German charity Sea Eye’s ship, the Alan Kurdi, was notified of a refugee boat in distress by the activist network Alarm Phone on Saturday morning.
The crew headed towards the boat’s GPS position and found around 91 people sat atop a deflating rubber dinghy taking on water.
As the crew began rescue procedures, three speedboats with machine guns attached to the front arrived and attempted to stall the operation by sailing in between the refugees and the Alan Kurdi and sporadically fired their machine guns into the air and the water.
Sea Eye’s director of mission Jan Ribbeck told the Star today that the vessels had no identification and no radios but were flying the Libyan flag.
“They forced us to stop transferring people from the rubber boat to the Alan Kurdi. We had to return to our ship several times because of the shooting.
“People were jumping from the rubber boat into the water. The men pulled a few people out and put them in their boat but [the refugees] later jumped out and swam towards the Alan Kurdi.
“We rescued 91 people.

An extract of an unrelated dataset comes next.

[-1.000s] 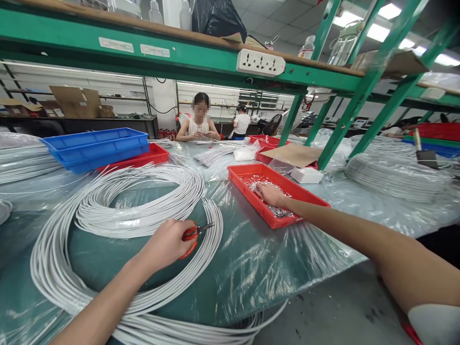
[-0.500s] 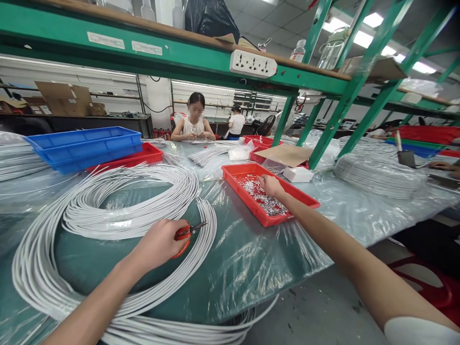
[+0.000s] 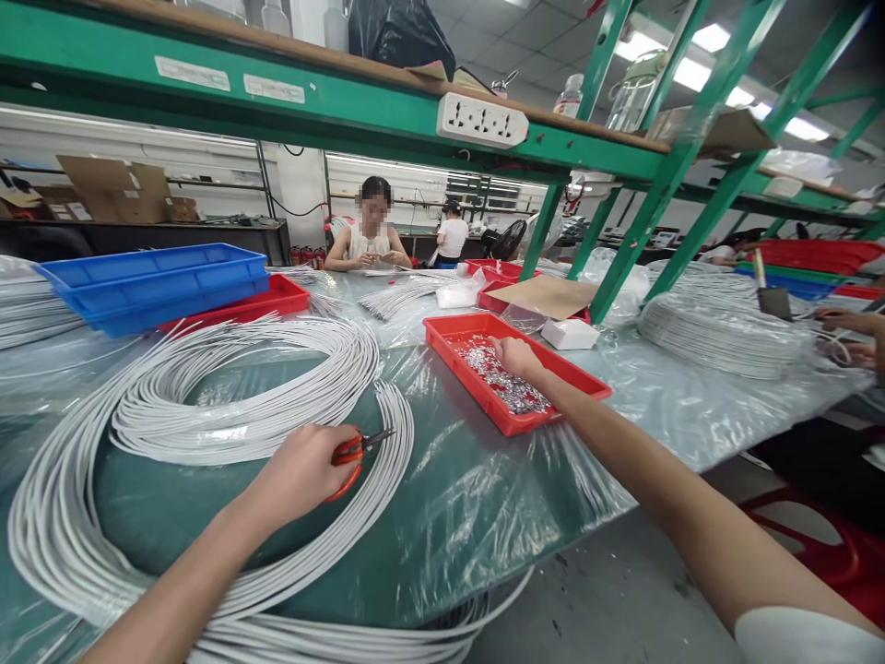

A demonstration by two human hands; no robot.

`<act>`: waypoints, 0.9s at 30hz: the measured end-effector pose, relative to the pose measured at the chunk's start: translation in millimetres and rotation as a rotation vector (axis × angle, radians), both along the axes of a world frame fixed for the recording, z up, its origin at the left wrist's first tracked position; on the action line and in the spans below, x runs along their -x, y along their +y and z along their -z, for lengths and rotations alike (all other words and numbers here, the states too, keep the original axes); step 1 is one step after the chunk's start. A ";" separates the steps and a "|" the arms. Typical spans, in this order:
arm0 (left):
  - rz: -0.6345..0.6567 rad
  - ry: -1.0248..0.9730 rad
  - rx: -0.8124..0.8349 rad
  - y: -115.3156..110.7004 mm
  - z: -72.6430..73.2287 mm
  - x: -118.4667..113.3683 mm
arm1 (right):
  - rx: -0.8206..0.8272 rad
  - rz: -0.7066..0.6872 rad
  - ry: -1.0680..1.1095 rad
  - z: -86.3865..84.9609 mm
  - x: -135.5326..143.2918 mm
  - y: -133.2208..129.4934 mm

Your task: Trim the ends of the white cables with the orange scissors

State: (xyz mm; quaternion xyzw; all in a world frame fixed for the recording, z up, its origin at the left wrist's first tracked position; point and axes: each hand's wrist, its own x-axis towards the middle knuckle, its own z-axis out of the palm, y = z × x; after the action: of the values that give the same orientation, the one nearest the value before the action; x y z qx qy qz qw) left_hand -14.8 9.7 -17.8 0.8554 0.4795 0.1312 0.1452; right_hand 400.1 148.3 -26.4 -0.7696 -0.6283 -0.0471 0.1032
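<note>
My left hand (image 3: 314, 475) is closed around orange-handled pliers (image 3: 352, 452), whose dark pointed jaws lie over the end of a curved bundle of white cables (image 3: 397, 443). Farther right, my right hand (image 3: 517, 358) reaches into a red tray (image 3: 456, 369). Its fingers are drawn together among many small silvery metal pieces (image 3: 494, 373); what they pinch, if anything, is too small to make out. Behind my left hand lies a large coil of white cables (image 3: 241, 433) on the plastic-covered table (image 3: 477, 516).
Blue trays (image 3: 159, 281) sit on a red one at the left. A small white box (image 3: 571, 334) and green shelf posts (image 3: 640, 226) stand beyond my right arm. Another cable coil (image 3: 723, 341) lies at right, near another person's hands (image 3: 847, 323). One person (image 3: 370, 240) sits opposite.
My right hand has shifted slightly within the red tray, fingers still together. My left hand keeps its hold on the pliers. Another person's hands have come further into view at the right.
</note>
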 end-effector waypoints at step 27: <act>0.011 -0.001 0.006 -0.7 2.2 0.8 | -0.079 -0.040 0.072 4.7 -5.4 0.1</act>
State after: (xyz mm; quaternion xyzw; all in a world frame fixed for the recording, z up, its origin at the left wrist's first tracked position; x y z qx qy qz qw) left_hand -15.6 9.0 -19.9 0.8575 0.4753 0.1294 0.1485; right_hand 405.5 148.4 -31.1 -0.7534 -0.6372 -0.0421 0.1569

We think that there weren’t any casualties because we didn’t see anyone drowning.”
Mr Ribbeck said the refugees and the crew were all safe now but exhausted.

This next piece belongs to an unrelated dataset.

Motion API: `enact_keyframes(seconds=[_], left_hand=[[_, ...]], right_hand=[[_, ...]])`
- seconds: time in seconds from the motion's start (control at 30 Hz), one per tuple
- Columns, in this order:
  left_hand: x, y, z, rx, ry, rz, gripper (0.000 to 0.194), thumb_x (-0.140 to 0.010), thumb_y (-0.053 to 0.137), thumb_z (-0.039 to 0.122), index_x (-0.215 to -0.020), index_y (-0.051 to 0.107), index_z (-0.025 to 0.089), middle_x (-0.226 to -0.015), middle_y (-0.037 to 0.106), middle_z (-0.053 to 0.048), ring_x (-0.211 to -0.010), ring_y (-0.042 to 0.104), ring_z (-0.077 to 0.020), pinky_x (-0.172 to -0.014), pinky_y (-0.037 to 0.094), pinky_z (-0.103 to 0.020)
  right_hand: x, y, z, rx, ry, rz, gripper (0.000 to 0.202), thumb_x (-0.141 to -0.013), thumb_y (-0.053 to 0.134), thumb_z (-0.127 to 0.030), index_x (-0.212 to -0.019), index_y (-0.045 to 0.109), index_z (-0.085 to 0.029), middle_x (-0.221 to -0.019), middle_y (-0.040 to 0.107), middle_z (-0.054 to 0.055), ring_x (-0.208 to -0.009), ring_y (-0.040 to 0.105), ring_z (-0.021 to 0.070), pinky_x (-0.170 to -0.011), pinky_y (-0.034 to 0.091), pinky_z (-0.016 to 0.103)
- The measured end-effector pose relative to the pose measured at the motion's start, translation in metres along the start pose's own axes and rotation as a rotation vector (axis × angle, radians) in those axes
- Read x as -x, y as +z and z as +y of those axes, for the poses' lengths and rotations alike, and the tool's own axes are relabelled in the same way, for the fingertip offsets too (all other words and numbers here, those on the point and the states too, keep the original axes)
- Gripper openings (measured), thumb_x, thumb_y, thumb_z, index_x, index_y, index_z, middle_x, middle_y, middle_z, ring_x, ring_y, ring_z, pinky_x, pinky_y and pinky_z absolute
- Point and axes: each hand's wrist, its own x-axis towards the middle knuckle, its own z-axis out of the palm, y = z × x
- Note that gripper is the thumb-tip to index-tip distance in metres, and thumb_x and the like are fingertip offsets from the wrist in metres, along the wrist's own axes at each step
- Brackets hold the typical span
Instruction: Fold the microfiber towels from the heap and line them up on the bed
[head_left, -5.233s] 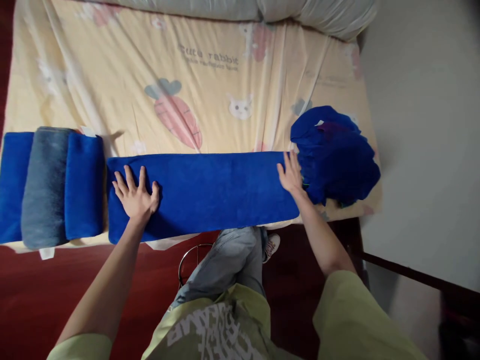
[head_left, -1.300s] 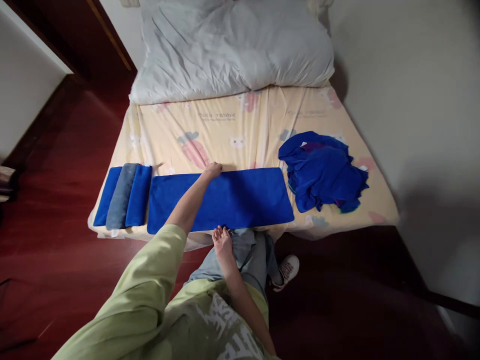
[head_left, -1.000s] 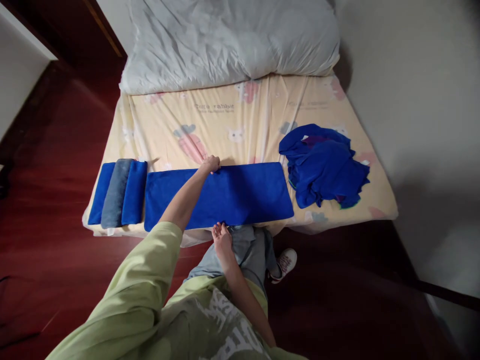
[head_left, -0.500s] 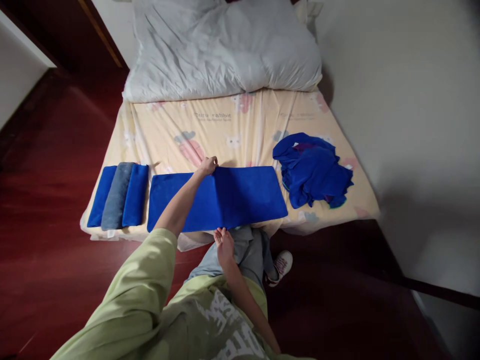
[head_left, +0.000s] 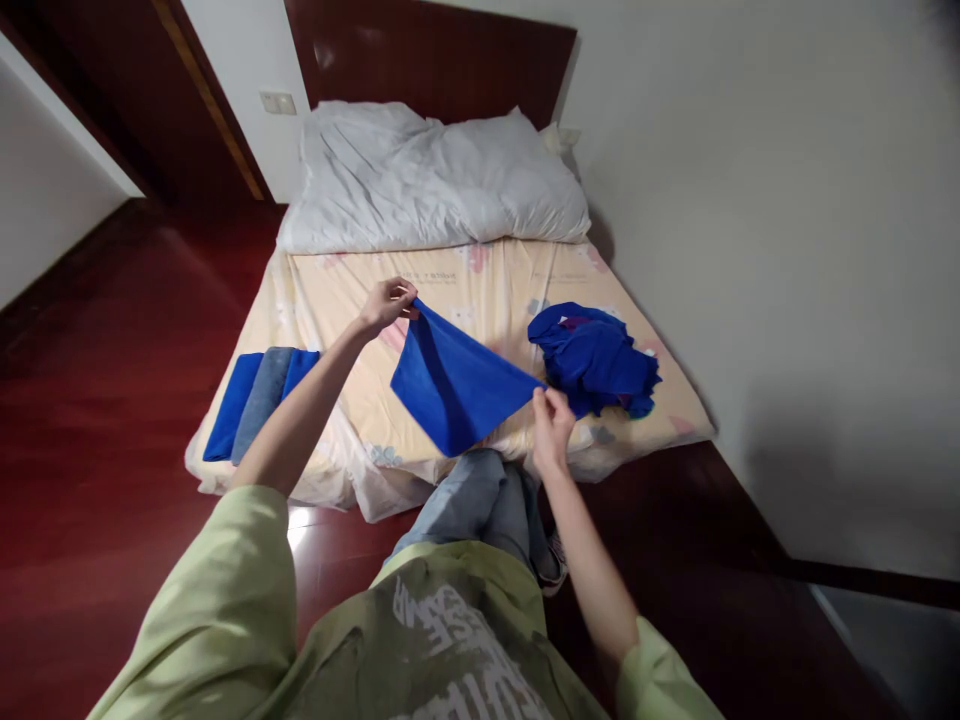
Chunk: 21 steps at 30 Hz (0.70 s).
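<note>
Over the patterned bedsheet, the left hand pinches 1 corner of the blue cloth and the right hand another, holding it stretched aslant between the 3 folded cloths and the crumpled blue pile.

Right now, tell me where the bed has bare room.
Bare sheet shows between white bedding and folded cloths, and, partly behind the left forearm, between those and the held blue cloth. Crowded: around the crumpled pile, near the right hand.

Left hand, right hand — both gripping a blue cloth.
</note>
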Motion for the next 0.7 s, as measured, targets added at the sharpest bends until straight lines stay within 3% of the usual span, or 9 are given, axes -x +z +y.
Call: enact_keyframes(seconds=[0.17,0.3,0.47,0.7], left_hand=[[0.035,-0.038,0.075,0.080,0.227,0.097,0.035,-0.082,0.079,0.036,-0.102,0.061,0.013,-0.084,0.067,-0.004,-0.077,0.072,-0.0158,-0.083,0.062,-0.038],[0.052,-0.055,0.115,0.021,0.321,0.188,0.037,-0.082,0.079,0.035,-0.107,0.063,0.013,-0.089,0.069,-0.006,-0.082,0.073,-0.0171,-0.083,0.062,-0.037],[0.062,-0.069,0.135,-0.087,0.368,0.293,0.041,-0.080,0.077,0.036,-0.110,0.067,0.011,-0.092,0.072,-0.009,-0.084,0.073,-0.0197,-0.074,0.062,-0.030],[0.068,-0.071,0.140,-0.114,0.376,0.342,0.038,-0.076,0.079,0.038,-0.103,0.072,0.012,-0.084,0.073,-0.008,-0.078,0.071,-0.0174,-0.064,0.059,-0.022]], right_hand=[[-0.093,-0.001,-0.068,-0.115,-0.221,-0.026,0.043,-0.082,0.069,-0.061,-0.083,0.067,-0.018,-0.066,0.060,-0.002,-0.061,0.056,0.0126,-0.061,0.048,0.024],[-0.135,0.010,-0.120,-0.220,-0.317,-0.031,0.046,-0.077,0.075,-0.062,-0.090,0.069,-0.018,-0.074,0.066,0.001,-0.065,0.061,0.0142,-0.063,0.054,0.027],[-0.152,0.015,-0.155,-0.288,-0.392,-0.071,0.048,-0.079,0.076,-0.061,-0.104,0.067,-0.020,-0.089,0.072,0.005,-0.081,0.068,0.0172,-0.070,0.058,0.029],[-0.148,0.010,-0.163,-0.244,-0.435,-0.048,0.044,-0.082,0.074,-0.059,-0.099,0.070,-0.019,-0.092,0.073,0.007,-0.090,0.070,0.0187,-0.076,0.059,0.029]])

“It will definitely not affect our work. We will continue with our missions. This one is already half-way done. We already have a crew training for the next mission.”
The Alan Kurdi’s crew initially believed the gunmen to be part of the EU-funded Libyan Coastguard.
Sea Eye chairman Gorden Isler tweeted on Saturday: “The crew of the Alan Kurdi is threatened at this moment by Libyan Coastguard.
“They’re threatening the crew with their guns … Some People are in the water. 92 people and 17 rescuers are in mortal danger!”
Hours later, however, a post from a Facebook page claiming to be from the Libyan Navy’s Office of Information and Maritime Culture denied the gunboats had anything to do with them.
“As Libyan naval forces and its coastguard, we categorically deny our relationship to this incident and confirm that our patrols did not intercept, shoot or threaten any NGOs,” the statement reads before calling on EU states to “curb” NGO rescue missions in the Mediterranean.
The Alan Kurdi remains in international waters and was yet to be assigned a port of safety when the Star went to print.
Meanwhile, no EU state has provided a port of safety to the Ocean Viking, an NGO migrant rescue ship operated by French charities SOS Mediterranee and Doctors Without Borders, which rescued 104 people on October 18.